Directions:
All lines of the material should be given again exactly.

*** Block opens ***

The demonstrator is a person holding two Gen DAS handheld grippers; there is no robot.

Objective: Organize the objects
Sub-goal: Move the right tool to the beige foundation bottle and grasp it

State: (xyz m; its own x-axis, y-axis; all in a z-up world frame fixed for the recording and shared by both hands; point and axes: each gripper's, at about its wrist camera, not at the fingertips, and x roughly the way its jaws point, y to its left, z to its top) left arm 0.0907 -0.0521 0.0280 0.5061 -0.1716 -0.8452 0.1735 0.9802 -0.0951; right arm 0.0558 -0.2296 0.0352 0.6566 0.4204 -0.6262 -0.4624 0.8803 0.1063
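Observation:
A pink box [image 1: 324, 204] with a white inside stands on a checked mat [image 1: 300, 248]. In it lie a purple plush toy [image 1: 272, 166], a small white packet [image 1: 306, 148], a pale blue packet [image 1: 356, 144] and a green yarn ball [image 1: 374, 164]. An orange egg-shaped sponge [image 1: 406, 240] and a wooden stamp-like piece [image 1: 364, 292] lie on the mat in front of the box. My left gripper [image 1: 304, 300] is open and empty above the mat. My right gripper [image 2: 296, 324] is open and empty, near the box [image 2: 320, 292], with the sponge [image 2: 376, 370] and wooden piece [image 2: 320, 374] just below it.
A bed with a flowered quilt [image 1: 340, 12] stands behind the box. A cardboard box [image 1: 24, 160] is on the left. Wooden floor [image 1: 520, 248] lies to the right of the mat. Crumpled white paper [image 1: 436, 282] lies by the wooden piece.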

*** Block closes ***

Result of the exercise:
The demonstrator is a person holding two Gen DAS handheld grippers; there is no robot.

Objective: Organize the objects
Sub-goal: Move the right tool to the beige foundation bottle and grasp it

State: (xyz m; its own x-axis, y-axis; all in a z-up world frame fixed for the recording and shared by both hands; point and axes: each gripper's, at about its wrist camera, not at the fingertips, and x roughly the way its jaws point, y to its left, z to its top) left arm 0.0907 -0.0521 0.0280 0.5061 -0.1716 -0.8452 0.1735 0.9802 -0.0951; right arm 0.0558 -0.2296 0.0352 0.6566 0.4204 -0.6262 -0.4624 0.8803 0.1063
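Observation:
A pink box [image 1: 324, 204] with a white inside stands on a checked mat [image 1: 300, 248]. In it lie a purple plush toy [image 1: 272, 166], a small white packet [image 1: 306, 148], a pale blue packet [image 1: 356, 144] and a green yarn ball [image 1: 374, 164]. An orange egg-shaped sponge [image 1: 406, 240] and a wooden stamp-like piece [image 1: 364, 292] lie on the mat in front of the box. My left gripper [image 1: 304, 300] is open and empty above the mat. My right gripper [image 2: 296, 324] is open and empty, near the box [image 2: 320, 292], with the sponge [image 2: 376, 370] and wooden piece [image 2: 320, 374] just below it.
A bed with a flowered quilt [image 1: 340, 12] stands behind the box. A cardboard box [image 1: 24, 160] is on the left. Wooden floor [image 1: 520, 248] lies to the right of the mat. Crumpled white paper [image 1: 436, 282] lies by the wooden piece.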

No more output will be produced.